**PROBLEM TO WORK ON:** The reply must consist of one number: how many lines of the data include the word "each".

----- SUPPLIED MATERIAL

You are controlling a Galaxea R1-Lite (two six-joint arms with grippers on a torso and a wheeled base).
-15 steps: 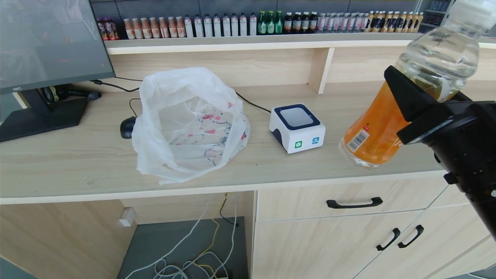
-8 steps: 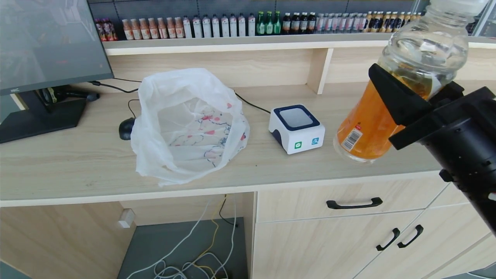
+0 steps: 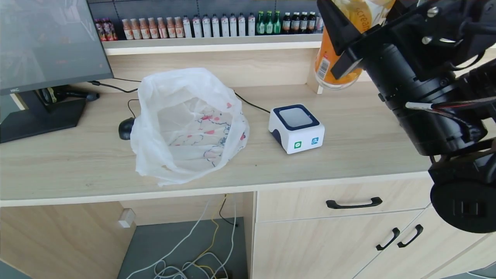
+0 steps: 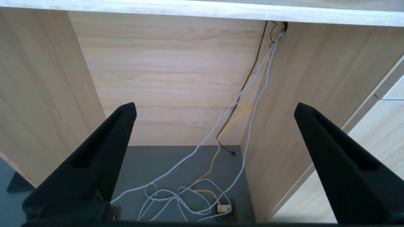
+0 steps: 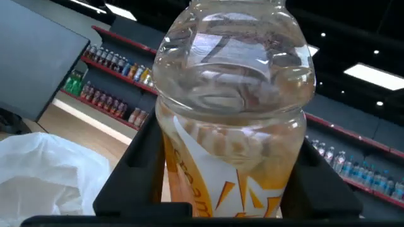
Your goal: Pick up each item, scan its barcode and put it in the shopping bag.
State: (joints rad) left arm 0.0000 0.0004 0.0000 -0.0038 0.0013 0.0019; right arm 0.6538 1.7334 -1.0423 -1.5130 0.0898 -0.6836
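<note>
The left tool hangs below the tabletop edge, fingers wide apart, with cables beyond. The right tool is clamped on the orange drink bottle, held high above the tabletop, its upper part cut off. Farther back sit the scanner and the open bag.
</note>
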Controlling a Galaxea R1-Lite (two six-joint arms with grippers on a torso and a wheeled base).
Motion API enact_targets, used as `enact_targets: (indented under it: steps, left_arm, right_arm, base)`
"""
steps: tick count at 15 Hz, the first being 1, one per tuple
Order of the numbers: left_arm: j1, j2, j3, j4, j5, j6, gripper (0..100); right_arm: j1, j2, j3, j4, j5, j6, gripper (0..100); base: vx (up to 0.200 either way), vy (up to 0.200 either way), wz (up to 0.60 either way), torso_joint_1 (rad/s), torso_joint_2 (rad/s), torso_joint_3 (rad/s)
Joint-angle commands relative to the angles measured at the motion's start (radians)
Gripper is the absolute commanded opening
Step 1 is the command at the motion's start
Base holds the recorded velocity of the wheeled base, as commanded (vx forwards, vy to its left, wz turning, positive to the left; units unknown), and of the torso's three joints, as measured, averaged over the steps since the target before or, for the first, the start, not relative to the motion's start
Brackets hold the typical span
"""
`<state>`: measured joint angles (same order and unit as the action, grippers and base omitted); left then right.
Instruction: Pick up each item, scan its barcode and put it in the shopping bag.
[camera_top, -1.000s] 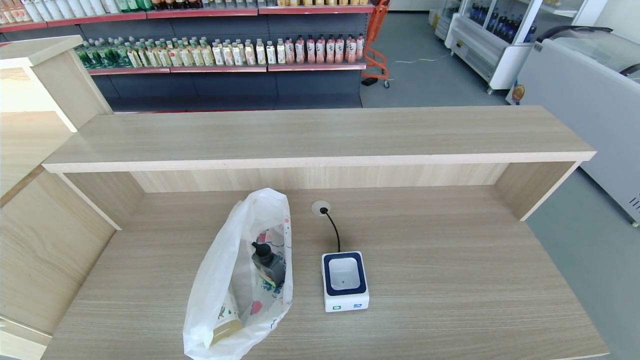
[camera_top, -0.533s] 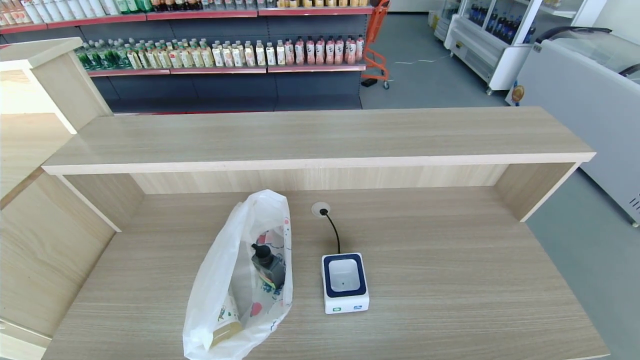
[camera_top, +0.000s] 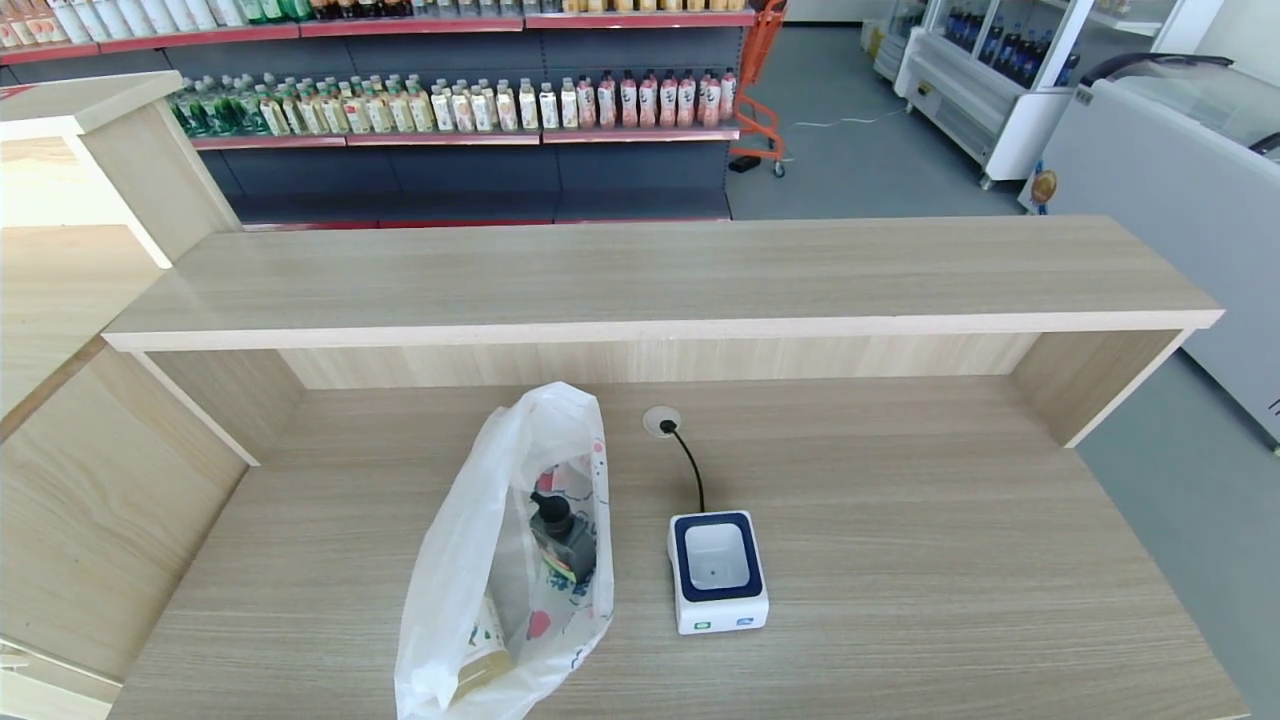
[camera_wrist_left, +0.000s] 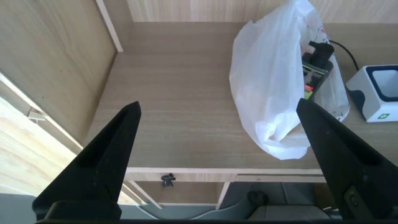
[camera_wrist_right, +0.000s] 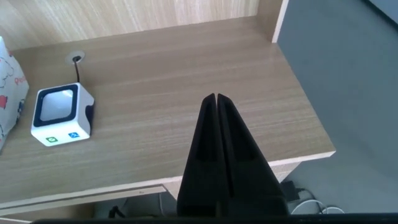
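- The left pincer (camera_wrist_left: 217, 104) has its fingers spread wide and holds nothing. It hangs over the near edge of the tabletop (camera_wrist_left: 180, 99), short of the shopping bag (camera_wrist_left: 273, 81).
- The right pincer (camera_wrist_right: 214, 99) has its fingers pressed together, empty, well back from the scanner (camera_wrist_right: 59, 115) (parked, in my judgement).
- The shopping bag is slumped just left of the scanner with its mouth gaping. A dark bottle (camera_top: 560, 530) and a carton (camera_top: 485, 645) rest inside, so bagging looks finished.

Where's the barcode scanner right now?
In the head view, the scanner sits on the counter just right of the shopping bag, its black cable running back to the desk grommet.
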<state>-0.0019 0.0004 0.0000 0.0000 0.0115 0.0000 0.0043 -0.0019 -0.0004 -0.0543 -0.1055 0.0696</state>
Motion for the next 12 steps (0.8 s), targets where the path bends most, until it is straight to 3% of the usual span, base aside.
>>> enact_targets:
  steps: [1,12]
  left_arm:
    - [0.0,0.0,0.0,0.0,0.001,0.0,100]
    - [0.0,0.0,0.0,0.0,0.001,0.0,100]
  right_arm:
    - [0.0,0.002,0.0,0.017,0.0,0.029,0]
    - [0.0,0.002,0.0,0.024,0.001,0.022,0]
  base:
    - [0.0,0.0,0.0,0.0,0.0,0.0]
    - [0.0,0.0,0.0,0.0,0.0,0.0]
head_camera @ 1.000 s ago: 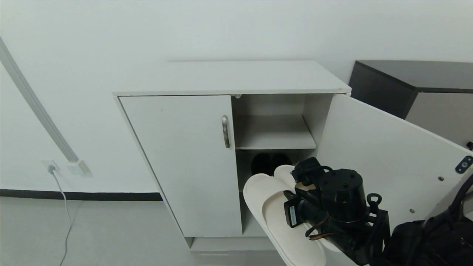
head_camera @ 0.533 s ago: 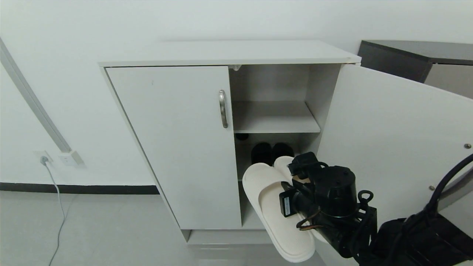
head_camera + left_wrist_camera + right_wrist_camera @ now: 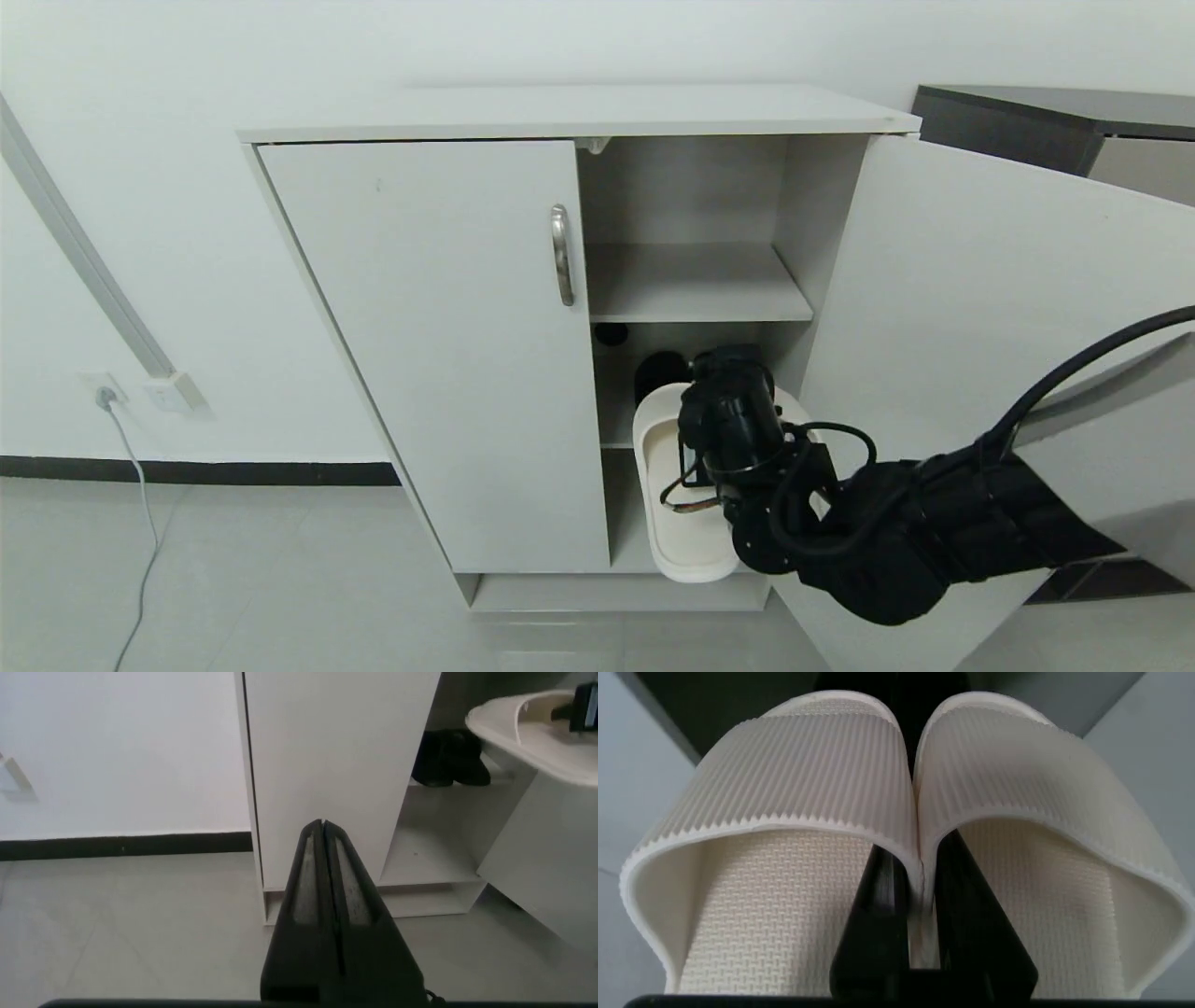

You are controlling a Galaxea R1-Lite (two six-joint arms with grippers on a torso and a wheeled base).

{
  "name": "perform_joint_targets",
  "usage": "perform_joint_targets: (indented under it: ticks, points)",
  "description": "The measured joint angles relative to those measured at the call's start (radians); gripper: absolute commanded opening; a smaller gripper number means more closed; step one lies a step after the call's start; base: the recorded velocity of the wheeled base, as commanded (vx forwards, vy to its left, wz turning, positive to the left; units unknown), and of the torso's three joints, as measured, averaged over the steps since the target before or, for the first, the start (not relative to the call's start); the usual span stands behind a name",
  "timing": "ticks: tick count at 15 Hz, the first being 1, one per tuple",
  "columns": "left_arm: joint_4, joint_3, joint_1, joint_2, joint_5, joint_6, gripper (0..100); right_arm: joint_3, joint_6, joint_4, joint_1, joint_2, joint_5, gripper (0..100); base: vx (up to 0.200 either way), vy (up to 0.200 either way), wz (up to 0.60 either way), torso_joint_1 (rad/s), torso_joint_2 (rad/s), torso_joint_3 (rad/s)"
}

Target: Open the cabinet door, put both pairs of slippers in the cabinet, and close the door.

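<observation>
My right arm has pushed the two white slippers (image 3: pixel 695 549) into the open right half of the cabinet (image 3: pixel 429 355); right jaws pinch both inner edges. One black pair (image 3: pixel 658 373) sits deeper inside. Left jaws closed, empty, over grey floor (image 3: pixel 280 579).

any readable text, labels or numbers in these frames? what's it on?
None can be read.
The cabinet, its open door, the white slippers and the wall socket show no legible print, number or sign.
</observation>
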Motion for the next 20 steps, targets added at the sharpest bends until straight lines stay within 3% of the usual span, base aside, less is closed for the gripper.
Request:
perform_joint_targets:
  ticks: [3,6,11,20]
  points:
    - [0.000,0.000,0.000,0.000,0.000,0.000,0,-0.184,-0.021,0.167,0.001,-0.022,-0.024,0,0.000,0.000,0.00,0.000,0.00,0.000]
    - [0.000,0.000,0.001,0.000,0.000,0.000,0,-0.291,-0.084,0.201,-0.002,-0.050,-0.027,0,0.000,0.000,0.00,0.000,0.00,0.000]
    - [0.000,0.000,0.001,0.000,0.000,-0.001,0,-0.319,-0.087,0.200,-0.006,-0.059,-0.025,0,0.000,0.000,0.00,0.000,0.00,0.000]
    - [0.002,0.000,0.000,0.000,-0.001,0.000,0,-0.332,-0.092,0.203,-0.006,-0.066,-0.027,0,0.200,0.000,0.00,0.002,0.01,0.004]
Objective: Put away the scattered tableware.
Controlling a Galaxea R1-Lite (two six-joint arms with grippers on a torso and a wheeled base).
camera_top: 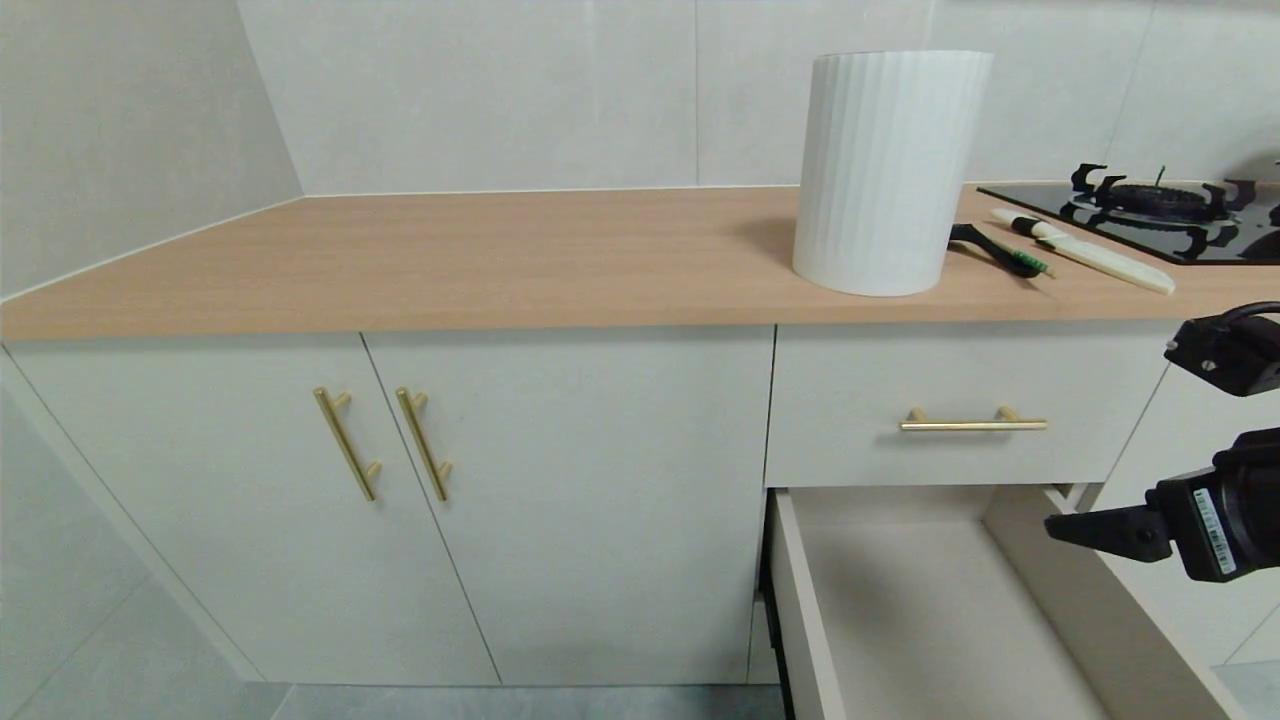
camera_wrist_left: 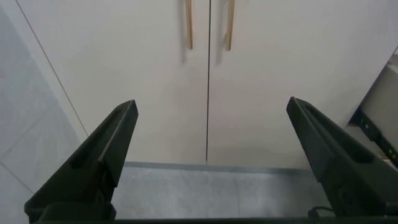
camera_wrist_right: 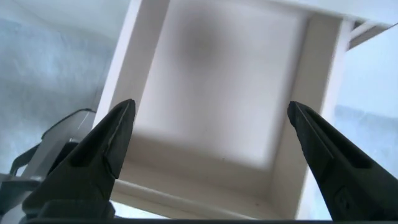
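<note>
Saw a long white knife with a black-and-white handle [camera_top: 1085, 253] lying flat on the brown wooden table [camera_top: 450, 260], near the right end. Saw a black-handled tool with a green bit [camera_top: 1000, 250] just beside that knife, flat on the table too. Found a tall white ribbed tub [camera_top: 885, 170] standing upright right next to the tool and hiding one end of it. Noticed a black glass stove top [camera_top: 1150, 215] close behind the knife.

Looked under the table and found a shut pale drawer with a gold bar handle [camera_top: 972, 424]. Below that, found an open pale drawer [camera_top: 795, 600] pulled out, with nothing inside.

Spotted the right gripper [camera_wrist_right: 210, 106] hanging over the open drawer, well below the knife and the tool. Had its jaws spread wide apart, with nothing between them.

Spotted the left gripper [camera_wrist_left: 211, 102] low down in front of two pale cupboard doors with gold handles [camera_wrist_left: 124, 62], above the grey tiled floor [camera_wrist_left: 211, 193]. Had its jaws wide apart as well, holding nothing.
</note>
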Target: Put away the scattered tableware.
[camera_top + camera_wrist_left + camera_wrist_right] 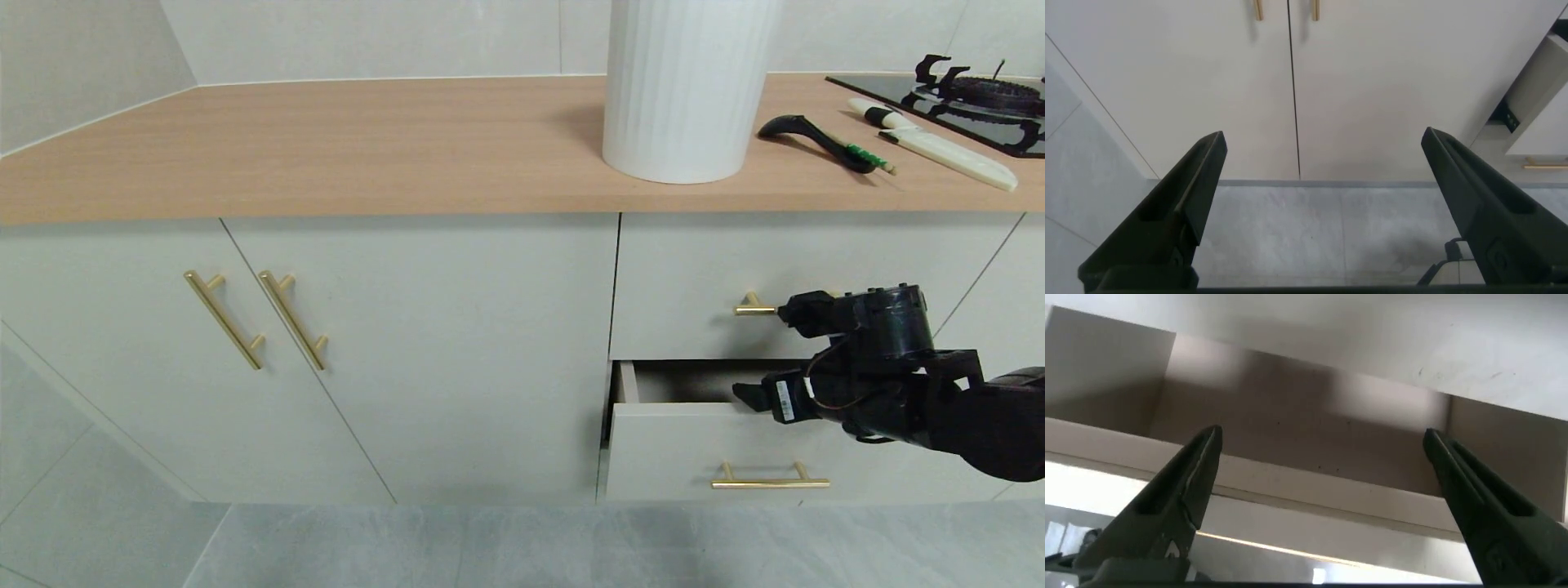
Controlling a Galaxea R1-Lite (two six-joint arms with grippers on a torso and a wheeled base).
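Observation:
On the wooden counter (367, 147), at the right, lie a black spoon (816, 139), a thin green-tipped stick (870, 157) across it, and a white knife (947, 151). Below them the lower drawer (694, 441) stands pulled partly out, its inside dark. My right gripper (771, 353) is open just in front of the drawer's gap, one finger up by the upper drawer's gold handle (753, 308). In the right wrist view that gripper (1321, 433) looks into the bare drawer (1306, 433). Low down, my left gripper (1321, 139) is open and holds nothing, facing the cabinet doors (1372, 82).
A tall white ribbed container (682, 86) stands on the counter left of the spoon. A black stove (971, 102) occupies the far right corner. Two cabinet doors with slanted gold handles (224, 320) lie to the left. Grey tiled floor (490, 547) runs below.

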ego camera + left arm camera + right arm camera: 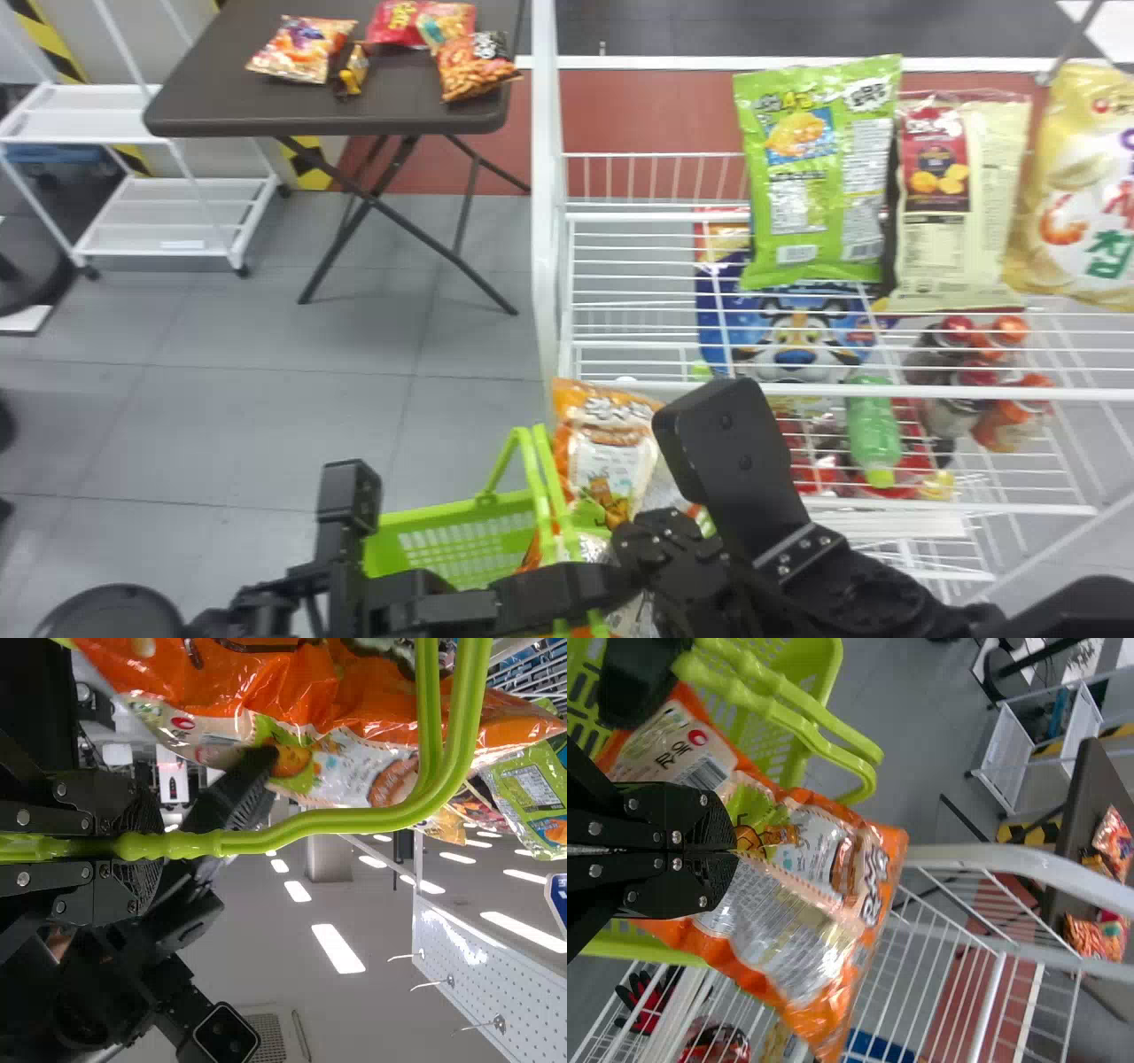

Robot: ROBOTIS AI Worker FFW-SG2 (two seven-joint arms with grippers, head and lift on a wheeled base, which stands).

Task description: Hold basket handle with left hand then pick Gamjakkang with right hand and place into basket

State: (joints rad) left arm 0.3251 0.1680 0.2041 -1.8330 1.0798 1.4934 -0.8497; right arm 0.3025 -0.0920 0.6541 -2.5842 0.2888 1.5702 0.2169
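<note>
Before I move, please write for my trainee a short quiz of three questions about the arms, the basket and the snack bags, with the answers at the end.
1. True or false: the left gripper has its fingers on the light-green plastic handle of the basket.

2. Which does the right gripper hold?
A) a blue bag with a cartoon tiger
B) an orange, white and silver plastic snack bag
C) a clear green bottle

3. Fill the gap: in the head view, just right of the bright-green snack bag is a cream-coloured bag with a dark ____ panel on its front.

Key: 1 true; 2 B; 3 red
</note>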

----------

**RESPONSE AREA:** 2